The invention discloses a kind of compact laser induced breakdown spectroscopy measuring systems, the control module controls the laser light source and emits laser beam to the focused acquisition device according to preset work order, laser beam focusing is irradiated on sample to be tested by the focused acquisition device, and the focused acquisition device sends the plasma light collection that the sample to be tested generates to the spectrum and obtains module;It is analyzed in addition, the control module obtains the received spectroscopic data of module to the spectrum, obtains the testing result of sample to be tested.Therefore, the problem of compact laser induced breakdown spectroscopy measuring system of described one kind is able to solve that existing laser induced breakdown spectroscopy measuring technique laser focuses and spectra collection separates, and leads to be difficult to integrated, miniaturization.

Description

A kind of compact laser induced breakdown spectroscopy measuring system
Technical field
The present invention relates to optical technical fields, particularly relate to a kind of compact laser induced breakdown spectroscopy measuring system.
Background technique
Laser induced breakdown spectroscopy (Laser Induced Breakdown Spectroscopy, LIBS), is oneThe typical emission spectrographic analysis method of kind.The technology is by focusing on measurement sample surfaces ablation sample for high energy pulse laserPlasma is generated, a series of specific wavelengths can be launched in the cooling expansion process of laser induced plasma of generationLight obtains corresponding spectral signal by acquiring and detecting these signal lights, and then carries out corresponding data processing and analysis, i.e.,It can obtain the respective concentration of component in measurement sample.
LIBS technology have without carry out complex sample pretreatment, Simultaneous multi element analysis, can be to solid-state, liquid, gaseous stateSample measures, the advantages such as long-range contactless on-line analysis can be achieved, and since laser invention, this technology is extensiveApplied to metallurgical industry, archaeology analysis, metal recovery, the fields such as biomedical and food safety.

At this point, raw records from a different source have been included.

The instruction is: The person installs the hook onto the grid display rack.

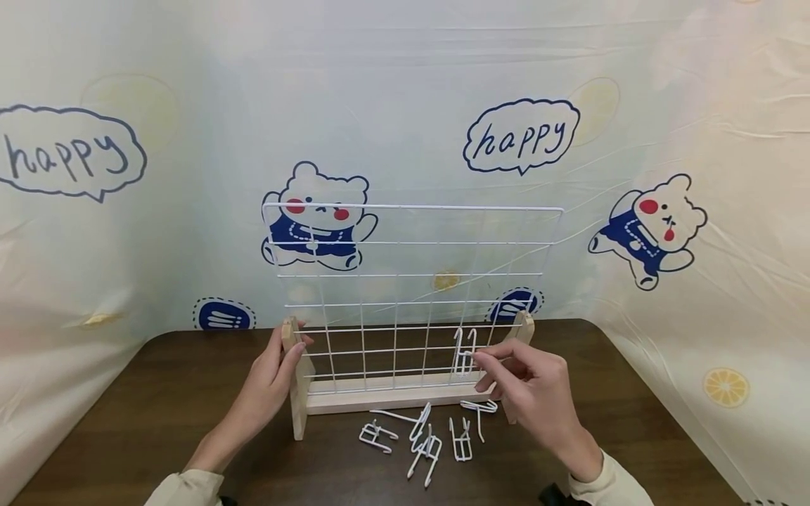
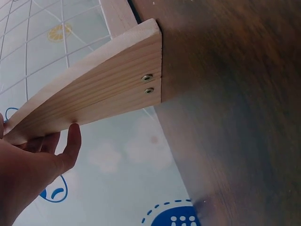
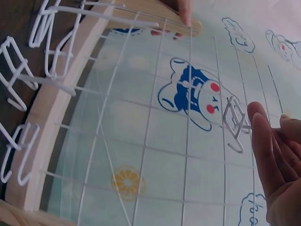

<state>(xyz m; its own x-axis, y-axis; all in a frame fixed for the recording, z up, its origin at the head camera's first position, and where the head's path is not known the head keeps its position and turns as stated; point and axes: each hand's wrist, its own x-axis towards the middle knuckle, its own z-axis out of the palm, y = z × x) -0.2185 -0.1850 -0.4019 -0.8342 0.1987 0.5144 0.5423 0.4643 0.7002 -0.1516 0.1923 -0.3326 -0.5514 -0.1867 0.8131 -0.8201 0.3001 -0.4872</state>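
Observation:
My left hand (image 1: 268, 379) holds the upper part of the left wooden side panel (image 1: 299, 393) of a stand. In the left wrist view, my left hand's fingers (image 2: 73, 146) curl round the panel's far edge. The stand carries a white wire grid (image 1: 411, 206), upright and leaning slightly. Between thumb and fingertips, my right hand (image 1: 538, 386) pinches a white wire hook (image 1: 465, 362), in front of the grid's lower right part. The right wrist view shows this hook (image 3: 235, 120) at the fingertips, two bent prongs pointing away from the hand.
Several more white wire hooks lie on the dark wooden table before the stand, among them a hook (image 1: 462, 457) and another hook (image 1: 380, 444). A wooden base bar (image 1: 380, 402) joins the side panels. Behind hangs a printed curtain (image 1: 411, 105).

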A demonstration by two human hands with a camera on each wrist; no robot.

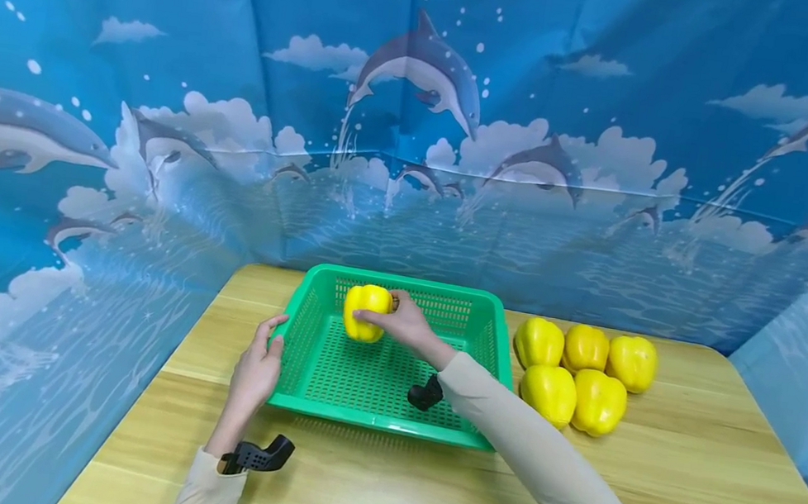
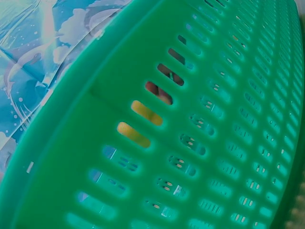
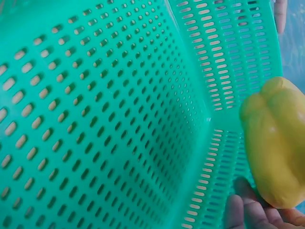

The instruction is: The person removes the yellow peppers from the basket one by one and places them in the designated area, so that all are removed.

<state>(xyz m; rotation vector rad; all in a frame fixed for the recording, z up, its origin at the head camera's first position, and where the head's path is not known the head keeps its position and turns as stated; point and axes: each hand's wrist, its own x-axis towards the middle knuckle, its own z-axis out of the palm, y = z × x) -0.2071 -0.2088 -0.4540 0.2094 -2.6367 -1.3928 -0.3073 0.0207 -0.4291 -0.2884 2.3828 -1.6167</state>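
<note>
My right hand holds a yellow bell pepper over the back left part of a green plastic basket. In the right wrist view the pepper is large at the right, with fingertips below it. My left hand rests at the basket's left side, fingers at the rim and thumb near the edge. The left wrist view is filled by the basket's slotted wall; bits of yellow show through its slots. The left hand itself is not seen there.
Several yellow bell peppers stand grouped on the wooden table, close to the basket's right side. Behind the table hangs a blue curtain printed with dolphins; it also runs along both sides.
</note>
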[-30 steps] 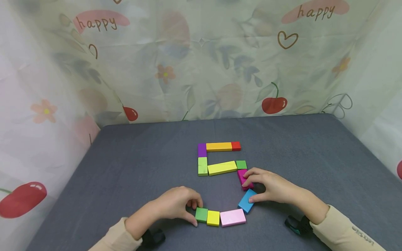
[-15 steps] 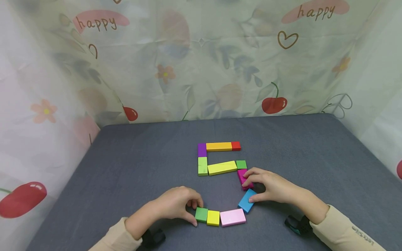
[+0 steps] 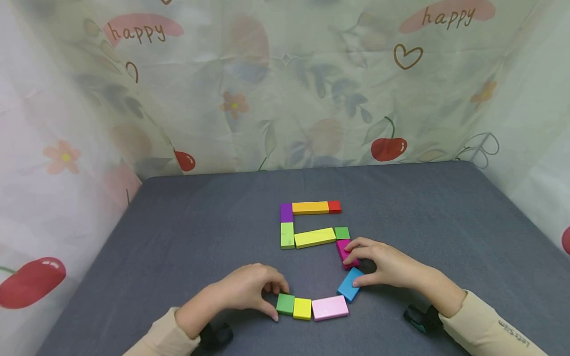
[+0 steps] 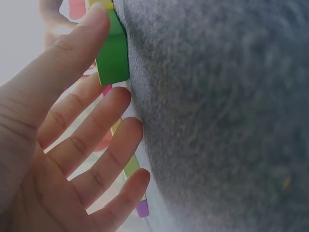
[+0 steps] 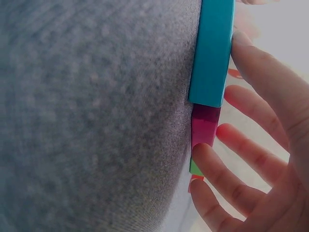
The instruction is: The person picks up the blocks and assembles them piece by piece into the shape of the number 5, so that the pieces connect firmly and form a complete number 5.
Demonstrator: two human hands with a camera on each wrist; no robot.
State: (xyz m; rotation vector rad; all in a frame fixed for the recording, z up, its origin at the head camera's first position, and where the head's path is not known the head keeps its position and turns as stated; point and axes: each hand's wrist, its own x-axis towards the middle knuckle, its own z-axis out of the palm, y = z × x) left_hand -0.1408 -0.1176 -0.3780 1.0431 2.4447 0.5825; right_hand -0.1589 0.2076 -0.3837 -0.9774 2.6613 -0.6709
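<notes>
Flat coloured blocks form a figure like the digit 5 in the head view. At its lower left end my left hand [image 3: 249,288] touches a green block [image 3: 286,304] with the thumb and a forefinger beside its edges. To the right follow a small yellow block [image 3: 302,309] and a pink block [image 3: 330,308]. My right hand [image 3: 387,264] rests its thumb on a blue block [image 3: 349,285] and its fingertips on a magenta block [image 3: 343,251]. In both wrist views the fingers are spread and only slightly bent. The magenta block is partly hidden by fingers.
Further back lie a small green block [image 3: 342,233], a long yellow block [image 3: 314,238], a lime block [image 3: 287,235], a purple block [image 3: 286,212], an orange block [image 3: 310,208] and a red block [image 3: 334,207]. The dark grey table [image 3: 200,222] meets a printed curtain [image 3: 285,99] behind.
Almost nothing differs: both hands stay at the same blocks, and the blocks keep their places. The left hand has shifted only very slightly.
</notes>
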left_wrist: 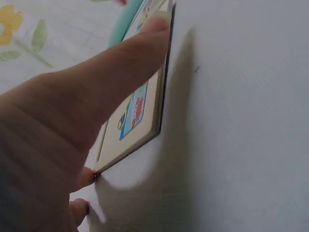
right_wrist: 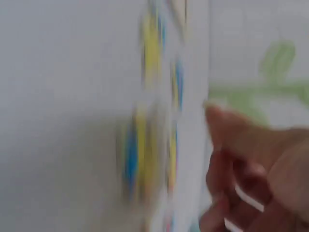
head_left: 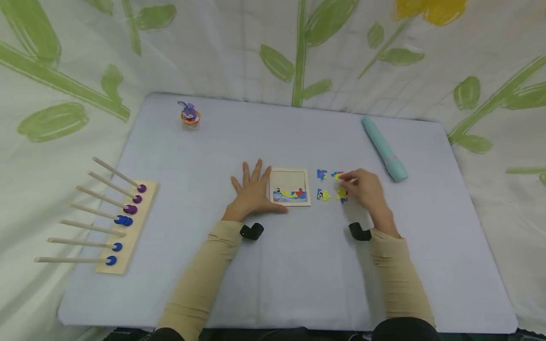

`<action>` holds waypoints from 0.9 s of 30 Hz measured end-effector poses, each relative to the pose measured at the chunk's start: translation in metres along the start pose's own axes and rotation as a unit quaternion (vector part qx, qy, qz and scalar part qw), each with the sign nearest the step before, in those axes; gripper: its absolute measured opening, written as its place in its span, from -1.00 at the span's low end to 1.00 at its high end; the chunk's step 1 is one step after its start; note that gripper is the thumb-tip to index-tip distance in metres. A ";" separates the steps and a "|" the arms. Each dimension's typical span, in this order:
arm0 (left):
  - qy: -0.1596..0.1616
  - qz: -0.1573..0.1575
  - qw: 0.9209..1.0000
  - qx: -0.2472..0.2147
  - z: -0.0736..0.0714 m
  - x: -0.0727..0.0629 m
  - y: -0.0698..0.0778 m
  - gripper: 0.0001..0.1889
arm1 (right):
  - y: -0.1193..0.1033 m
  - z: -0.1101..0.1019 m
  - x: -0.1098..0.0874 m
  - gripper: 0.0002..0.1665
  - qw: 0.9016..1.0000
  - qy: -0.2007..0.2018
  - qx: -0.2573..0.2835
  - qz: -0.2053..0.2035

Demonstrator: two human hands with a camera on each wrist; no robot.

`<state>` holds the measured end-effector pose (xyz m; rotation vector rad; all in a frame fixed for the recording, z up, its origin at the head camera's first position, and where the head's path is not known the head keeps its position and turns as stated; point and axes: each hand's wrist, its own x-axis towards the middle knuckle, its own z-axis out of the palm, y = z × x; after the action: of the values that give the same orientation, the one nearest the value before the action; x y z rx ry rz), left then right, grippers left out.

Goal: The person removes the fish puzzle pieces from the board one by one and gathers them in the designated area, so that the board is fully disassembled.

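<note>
A small square wooden puzzle tray (head_left: 309, 189) lies on the table, its bottom strip filled with colourful picture pieces (head_left: 292, 194). My left hand (head_left: 254, 195) spreads its fingers along the tray's left side, with the thumb by the lower edge. In the left wrist view, the thumb (left_wrist: 125, 63) crosses over the tray's border and a fingertip meets its corner. My right hand (head_left: 366, 192) hovers over loose jigsaw pieces, fingers loosely bent. Its fingertips overlap the upper right piece (head_left: 337, 175) in the head view. The blurred right wrist view shows nothing between thumb and fingers.
Other loose pieces, such as a blue one (head_left: 321, 174), lie right of the tray. A wooden peg board (head_left: 142, 222) with purple and blue beads stands at left. A purple toy in an orange cup (head_left: 190, 116) sits at the back. A mint-green cylinder (head_left: 384, 149) lies back right.
</note>
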<state>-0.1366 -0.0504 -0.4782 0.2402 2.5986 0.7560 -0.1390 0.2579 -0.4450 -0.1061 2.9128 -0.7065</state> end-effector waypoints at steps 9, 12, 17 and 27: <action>0.010 0.036 0.999 -0.012 0.003 0.001 -0.004 0.32 | -0.102 0.068 0.017 -0.57 0.988 -0.088 -0.017 -0.129; 0.016 0.036 0.999 -0.016 0.004 0.001 -0.004 0.31 | -0.108 0.070 0.018 -0.59 0.988 -0.101 -0.033 -0.113; 0.027 0.033 0.999 -0.018 0.003 0.001 -0.007 0.31 | -0.111 0.072 0.020 -0.61 0.987 -0.109 -0.006 -0.114; 0.032 0.029 0.999 -0.020 0.002 -0.002 -0.011 0.31 | -0.116 0.075 0.017 -0.58 0.989 -0.122 0.045 -0.077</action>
<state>-0.1345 -0.0594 -0.4855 0.2842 2.6439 0.8469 -0.1402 0.1194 -0.4597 -0.3832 2.6555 -0.7850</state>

Since laser has good beam quality, the position focused in detected materials is minimum, and laser and materialInteraction only occurs in material surface, destroys and only has micron dimension, therefore can be considered nondestructive measurement;Laser has good simultaneouslyTelemeasurement and deep-sea detecting may be implemented using fiber optic conduction or telescopic system in directionality;Industrial smelting scene can be straightQuantitative analysis is connect, so there is no need to preparation of samples.Based on LIBS technology inherent advantages, in the past 20 years, the weight of each research institution is obtainedDepending on, by constantly study with it is perfect, and with the rapid development of laser technology, this technology is just gradually moving towards integrated, smallType, commercialization come into operation in multiple fields, have great development prospect.
Existing LIBS system mainly includes 3 parts: 1. can make the laser focusing system of detected materials excitation spectrum;②Wavelength cover is wide and has high-resolution spectral collection system;3. quick data processing system.It can be seen that existing skillIt is that laser is focused to separate with spectra collection system in art, is unfavorable for the development of integrated miniaturization.
Summary of the invention
In view of this, being solved it is an object of the invention to propose a kind of compact laser induced breakdown spectroscopy measuring systemExisting laser induced breakdown spectroscopy measuring technique laser focuses and spectra collection separates, and causes to be difficult to integrated, miniaturization askTopic.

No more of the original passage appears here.